The Congress failed to snatch the chair from Shivraj Singh Chauhan in Madhya Pradesh because it did not provide an alternative. It provided alternatives — Digvijay Singh, Sudheesh Pachauri and Kamal Nath. Any one of these could become the chief minister if Congress won. The voters chose to stick with Shivraj Singh Chauhan, whom they were only discovering and who came up as earnest. He also reflects change from the old-world politics of the relics like Kailash Joshi and Sundar Lal Patwa. People want real change, not just a change of face. Look at Uma Bharti. She may be out of BJP, but she was more of the same. And far more cantankerous!

Walk The Talk
Years of Congress rule in Madhya Pradesh (which then included Chhattisgarh) had failed to take the state out of the category called BIMARU (Bihar-Madhya Pradesh-Rajasthan-Uttar Pradesh). It’s not that Shivraj Singh has worked any miracles since he took over as the third choice of the Bharatiya Janata Party in five years (Uma Bharati and Babulal Gaur preceded him). But Shivraj Singh was a breath of fresh air in a party rotting in the constant in-fighting and ill-will thereof. He was different and pretty unheard of outside his state, though he was a central minister during the NDA regime. He was not larger than life, so he got to work immediately. When the time came to seek votes, he went to the people of Madhya Pradesh with what he had done, which was very little. But that very little marked his sincerity. He was rewarded.

Compared to him Sheila Dikshit has done a lot of visible work in the last 10 years. Delhi’s air is cleaner, there are more flyovers, then there is the Metro, which will soon be the largest network of its kind in the world. The Bhagidari scheme is not only a popular buzzword but it works. A lot of babu work has now been shifted to the electronic route and it has brought corruption levels down. Sheila Dikshit comes out as an honest and earnest politician. She is pretty much clear of sleaze, something Vasundahara Raje in Rajasthan is not.
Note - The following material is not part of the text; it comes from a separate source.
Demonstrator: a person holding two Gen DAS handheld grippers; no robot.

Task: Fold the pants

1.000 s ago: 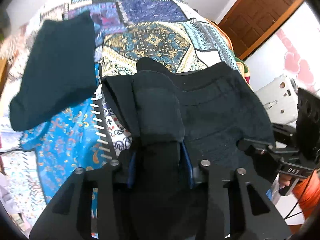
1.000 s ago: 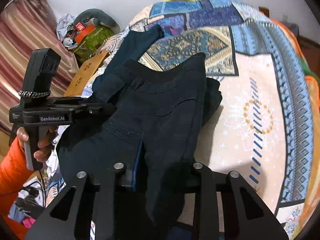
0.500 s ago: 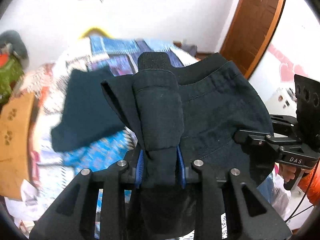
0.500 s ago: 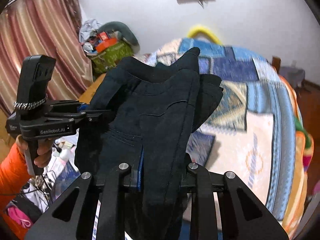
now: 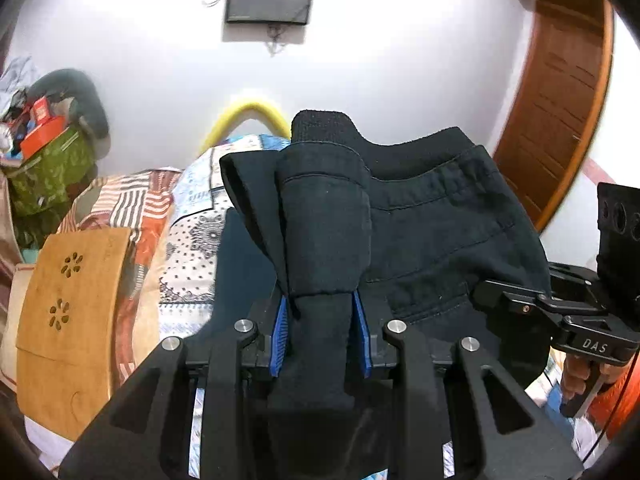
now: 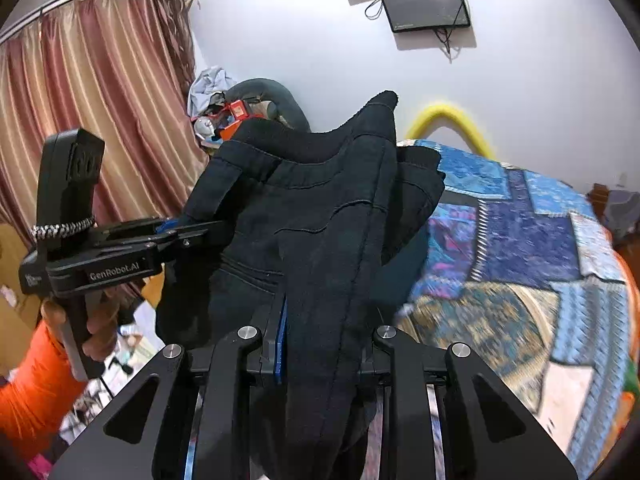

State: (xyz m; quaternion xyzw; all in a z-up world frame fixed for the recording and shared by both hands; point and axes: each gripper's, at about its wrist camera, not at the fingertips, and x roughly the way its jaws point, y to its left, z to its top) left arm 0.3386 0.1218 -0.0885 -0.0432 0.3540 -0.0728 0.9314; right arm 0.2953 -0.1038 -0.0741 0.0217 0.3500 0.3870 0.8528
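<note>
Both grippers hold a pair of dark pants (image 5: 432, 240) up in the air above the bed (image 5: 192, 240), at the waistband end. In the left wrist view my left gripper (image 5: 320, 332) is shut on a bunched fold of the cloth between its blue pads (image 5: 280, 332). My right gripper (image 5: 516, 300) grips the pants' right edge there. In the right wrist view my right gripper (image 6: 320, 340) is shut on a thick fold of the pants (image 6: 320, 220), and the cloth hides one pad. My left gripper (image 6: 192, 232) clamps their left edge, held by a hand with an orange sleeve (image 6: 28, 400).
A patchwork cover lies over the bed (image 6: 520, 248), with another dark garment (image 5: 240, 264) on it. A wooden board (image 5: 68, 300) and a cluttered pile (image 5: 44, 168) stand to the left, a curtain (image 6: 100, 100) beyond. A brown door (image 5: 560, 100) is at the right.
Both grippers have risen with the pants, lifting them off the bed. Both views have tilted up from the bed cover to the wall.
</note>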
Her regime was seen as corrupt. She was seen as tolerating all the misdeeds that her ministers and babus committed. People have little tolerance for corruption. People were thinking about development and a clean government while she went about talking of terrorism.

The Mumbai Message
That brings us to the shock and horror of Mumbai that both Vijay Kumar Malhotra in Delhi and Vasundhara Raje in Rajasthan attempted to encash in this election. It backfired and how! These leaders miscalculated the anger in Mumbai and over Mumbai. You don’t need to be a political analyst to understand that the anger was against politicians in general. It was not about BJP or Congress. The angry outpourings were against the political system and not a party. The fact that a commercial featuring Vasundhara ranting against terrorism was repeated ad nauseam on TV channels only made things worse. It was disgusting to hear her while the encounters were on in Mumbai. No body in her party had the good sense to take it off air, because the bad sense of vote-greed prevailed. Look who has the egg on her face now!
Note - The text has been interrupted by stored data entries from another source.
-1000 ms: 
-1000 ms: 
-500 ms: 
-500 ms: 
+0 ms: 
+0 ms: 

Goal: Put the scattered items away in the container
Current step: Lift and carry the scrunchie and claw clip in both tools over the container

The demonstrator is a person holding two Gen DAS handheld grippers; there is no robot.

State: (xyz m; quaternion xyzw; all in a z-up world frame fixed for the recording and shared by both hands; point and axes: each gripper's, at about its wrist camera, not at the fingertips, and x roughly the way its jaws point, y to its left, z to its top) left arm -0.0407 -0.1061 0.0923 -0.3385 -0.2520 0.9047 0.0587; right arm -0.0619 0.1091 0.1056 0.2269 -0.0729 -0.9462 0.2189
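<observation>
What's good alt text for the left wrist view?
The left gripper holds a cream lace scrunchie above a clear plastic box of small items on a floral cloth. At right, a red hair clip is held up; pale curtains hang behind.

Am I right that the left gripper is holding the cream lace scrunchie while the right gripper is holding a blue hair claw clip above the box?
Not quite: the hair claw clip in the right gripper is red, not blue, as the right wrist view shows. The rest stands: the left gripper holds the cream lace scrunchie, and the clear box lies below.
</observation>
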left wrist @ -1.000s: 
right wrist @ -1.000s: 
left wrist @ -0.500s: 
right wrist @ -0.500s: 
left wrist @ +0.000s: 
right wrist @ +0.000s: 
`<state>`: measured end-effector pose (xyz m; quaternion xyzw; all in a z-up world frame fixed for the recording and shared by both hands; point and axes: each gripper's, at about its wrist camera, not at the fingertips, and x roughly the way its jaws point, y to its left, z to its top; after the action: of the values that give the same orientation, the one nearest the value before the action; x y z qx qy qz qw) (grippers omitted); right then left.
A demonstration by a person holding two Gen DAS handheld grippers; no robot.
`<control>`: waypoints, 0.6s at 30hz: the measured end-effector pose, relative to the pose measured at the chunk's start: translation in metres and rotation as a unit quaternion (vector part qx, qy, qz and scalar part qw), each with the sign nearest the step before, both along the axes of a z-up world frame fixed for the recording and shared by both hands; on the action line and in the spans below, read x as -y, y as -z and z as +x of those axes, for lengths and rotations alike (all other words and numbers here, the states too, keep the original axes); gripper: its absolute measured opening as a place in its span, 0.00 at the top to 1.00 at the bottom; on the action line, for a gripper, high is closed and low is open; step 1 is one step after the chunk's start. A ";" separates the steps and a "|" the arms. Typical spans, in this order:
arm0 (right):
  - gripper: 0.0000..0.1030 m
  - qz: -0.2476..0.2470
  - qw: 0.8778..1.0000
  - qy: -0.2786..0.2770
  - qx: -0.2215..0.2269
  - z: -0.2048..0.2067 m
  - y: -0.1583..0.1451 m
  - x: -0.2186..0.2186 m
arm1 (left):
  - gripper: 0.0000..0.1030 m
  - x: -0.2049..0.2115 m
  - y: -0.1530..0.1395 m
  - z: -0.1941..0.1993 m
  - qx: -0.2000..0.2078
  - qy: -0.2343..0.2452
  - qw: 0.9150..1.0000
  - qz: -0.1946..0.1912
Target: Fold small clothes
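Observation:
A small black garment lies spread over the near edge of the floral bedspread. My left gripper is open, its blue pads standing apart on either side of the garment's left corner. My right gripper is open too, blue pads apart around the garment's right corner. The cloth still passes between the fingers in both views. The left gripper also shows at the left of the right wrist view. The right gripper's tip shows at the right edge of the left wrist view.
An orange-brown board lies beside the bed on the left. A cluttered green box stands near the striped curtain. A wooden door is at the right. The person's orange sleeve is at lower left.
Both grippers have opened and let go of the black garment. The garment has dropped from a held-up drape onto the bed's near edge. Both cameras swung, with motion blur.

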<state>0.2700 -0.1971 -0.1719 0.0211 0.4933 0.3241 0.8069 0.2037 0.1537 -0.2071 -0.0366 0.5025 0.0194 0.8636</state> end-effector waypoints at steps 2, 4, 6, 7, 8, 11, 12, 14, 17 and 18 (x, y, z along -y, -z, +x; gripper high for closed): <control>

The result of the so-called semi-finals is a clear signal to the political class: People dislike politics over dead bodies. They want action against perpetrators of terror and more protection for the common man, but empty promises won’t do. Get specific. People want more development and less corruption. They do want change but not for the sake of it. Ready for the finals?

1 comment:

Unknown said...

Its been well established after the assembly election results that voters do percieve terrorism as a national issue and do not hold any particular party responsible for attacks. (though Manmohan singh government has been seen as a soft leader while tackling terrorism.)
Had this been so, congress would have been completely wiped out from Delhi.
For the greater interest of India's security, all the parties need to sit together and take a final call on the issue, which concern us all at all levels.